Please reproduce all of the lines below, word for word and in full.
──────── Data under study
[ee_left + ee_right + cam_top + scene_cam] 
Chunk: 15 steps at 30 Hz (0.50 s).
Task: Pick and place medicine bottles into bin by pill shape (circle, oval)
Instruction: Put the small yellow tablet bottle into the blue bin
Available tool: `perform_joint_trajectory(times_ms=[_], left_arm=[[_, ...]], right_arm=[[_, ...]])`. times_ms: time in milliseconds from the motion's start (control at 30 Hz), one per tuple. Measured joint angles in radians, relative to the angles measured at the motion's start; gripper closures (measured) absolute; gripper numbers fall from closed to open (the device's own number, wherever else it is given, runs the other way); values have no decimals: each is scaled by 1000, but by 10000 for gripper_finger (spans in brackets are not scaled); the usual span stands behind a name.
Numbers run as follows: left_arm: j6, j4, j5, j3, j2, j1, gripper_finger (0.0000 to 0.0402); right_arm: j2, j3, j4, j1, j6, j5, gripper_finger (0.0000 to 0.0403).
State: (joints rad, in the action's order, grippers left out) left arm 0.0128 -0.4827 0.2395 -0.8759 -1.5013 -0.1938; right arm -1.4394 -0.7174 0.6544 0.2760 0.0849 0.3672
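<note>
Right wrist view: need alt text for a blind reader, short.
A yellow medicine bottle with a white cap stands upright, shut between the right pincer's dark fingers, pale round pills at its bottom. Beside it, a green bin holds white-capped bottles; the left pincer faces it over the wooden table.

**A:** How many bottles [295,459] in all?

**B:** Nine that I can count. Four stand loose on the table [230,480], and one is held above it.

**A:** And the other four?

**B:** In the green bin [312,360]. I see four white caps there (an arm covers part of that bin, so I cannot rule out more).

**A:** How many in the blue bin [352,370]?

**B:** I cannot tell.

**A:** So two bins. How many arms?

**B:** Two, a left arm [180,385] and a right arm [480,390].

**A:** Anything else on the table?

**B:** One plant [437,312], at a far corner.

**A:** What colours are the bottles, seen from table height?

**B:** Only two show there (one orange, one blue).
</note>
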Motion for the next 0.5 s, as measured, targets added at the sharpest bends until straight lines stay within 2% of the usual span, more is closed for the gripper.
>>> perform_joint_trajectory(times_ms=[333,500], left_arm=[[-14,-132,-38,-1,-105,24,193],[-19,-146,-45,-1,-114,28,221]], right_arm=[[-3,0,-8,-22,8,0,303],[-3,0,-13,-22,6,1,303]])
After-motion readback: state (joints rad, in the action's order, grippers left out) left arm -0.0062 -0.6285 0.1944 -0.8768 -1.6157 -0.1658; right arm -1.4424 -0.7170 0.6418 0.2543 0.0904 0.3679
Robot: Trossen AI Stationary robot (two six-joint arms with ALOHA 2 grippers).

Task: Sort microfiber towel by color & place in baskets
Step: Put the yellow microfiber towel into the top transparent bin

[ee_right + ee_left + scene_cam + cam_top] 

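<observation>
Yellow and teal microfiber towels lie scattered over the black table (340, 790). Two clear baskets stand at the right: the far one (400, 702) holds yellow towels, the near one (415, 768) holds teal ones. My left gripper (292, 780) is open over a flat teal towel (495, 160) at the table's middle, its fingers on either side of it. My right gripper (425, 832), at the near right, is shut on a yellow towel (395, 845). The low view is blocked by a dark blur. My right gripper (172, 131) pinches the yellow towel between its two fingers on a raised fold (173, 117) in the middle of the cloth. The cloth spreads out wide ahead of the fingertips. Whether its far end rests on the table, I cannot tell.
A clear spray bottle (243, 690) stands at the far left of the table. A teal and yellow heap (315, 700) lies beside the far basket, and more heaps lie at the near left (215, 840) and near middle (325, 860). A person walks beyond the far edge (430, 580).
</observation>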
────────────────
◆ Task result
[ee_left + ee_right + cam_top + scene_cam] 
Chunk: 15 steps at 30 Hz (0.50 s).
Task: Pick and place medicine bottles into bin by pill shape (circle, oval)
Instruction: Put the small yellow tablet bottle into the blue bin
Available tool: `perform_joint_trajectory(times_ms=[_], left_arm=[[_, ...]], right_arm=[[_, ...]])`. times_ms: time in milliseconds from the motion's start (control at 30 Hz), one per tuple. Measured joint angles in radians, relative to the angles measured at the motion's start; gripper closures (measured) absolute; gripper numbers fall from closed to open (the device's own number, wherever else it is given, runs the other way); values have no decimals: each is scaled by 1000, but by 10000 for gripper_finger (spans in brackets are not scaled); the usual span stands behind a name.
Numbers run as follows: left_arm: j6, j4, j5, j3, j2, j1, gripper_finger (0.0000 to 0.0402); right_arm: j2, j3, j4, j1, j6, j5, gripper_finger (0.0000 to 0.0403).
State: (joints rad, in the action's order, grippers left out) left arm 0.0128 -0.4827 0.2395 -0.8759 -1.5013 -0.1938; right arm -1.4394 -0.7174 0.6544 0.2760 0.0849 0.3672
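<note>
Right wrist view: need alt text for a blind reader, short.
A yellow medicine bottle with a white cap stands upright, shut between the right pincer's dark fingers, pale round pills at its bottom. Beside it, a green bin holds white-capped bottles; the left pincer faces it over the wooden table.

**A:** How many bottles [295,459] in all?

**B:** Nine that I can count. Four stand loose on the table [230,480], and one is held above it.

**A:** And the other four?

**B:** In the green bin [312,360]. I see four white caps there (an arm covers part of that bin, so I cannot rule out more).

**A:** How many in the blue bin [352,370]?

**B:** I cannot tell.

**A:** So two bins. How many arms?

**B:** Two, a left arm [180,385] and a right arm [480,390].

**A:** Anything else on the table?

**B:** One plant [437,312], at a far corner.

**A:** What colours are the bottles, seen from table height?

**B:** Only two show there (one orange, one blue).
</note>
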Motion for the next 0.5 s, as measured, targets added at the sharpest bends until straight lines stay within 2% of the usual span, more is closed for the gripper.
>>> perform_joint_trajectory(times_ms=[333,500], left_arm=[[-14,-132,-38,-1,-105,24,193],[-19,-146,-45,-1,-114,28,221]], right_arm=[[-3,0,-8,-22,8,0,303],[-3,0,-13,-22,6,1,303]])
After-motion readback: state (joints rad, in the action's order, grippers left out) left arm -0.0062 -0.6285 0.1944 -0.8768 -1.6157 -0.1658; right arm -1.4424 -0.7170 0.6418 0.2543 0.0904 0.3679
Robot: Trossen AI Stationary robot (two six-joint arms with ALOHA 2 grippers).

Task: Sort microfiber towel by color & place in baskets
Step: Put the yellow microfiber towel into the top transparent bin

[ee_right + ee_left + scene_cam + cam_top] 

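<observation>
Yellow and teal microfiber towels lie scattered over the black table (340, 790). Two clear baskets stand at the right: the far one (400, 702) holds yellow towels, the near one (415, 768) holds teal ones. My left gripper (292, 780) is open over a flat teal towel (495, 160) at the table's middle, its fingers on either side of it. My right gripper (425, 832), at the near right, is shut on a yellow towel (395, 845). The low view is blocked by a dark blur. My right gripper (172, 131) pinches the yellow towel between its two fingers on a raised fold (173, 117) in the middle of the cloth. The cloth spreads out wide ahead of the fingertips. Whether its far end rests on the table, I cannot tell.
A clear spray bottle (243, 690) stands at the far left of the table. A teal and yellow heap (315, 700) lies beside the far basket, and more heaps lie at the near left (215, 840) and near middle (325, 860). A person walks beyond the far edge (430, 580).
</observation>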

This finishes the exercise.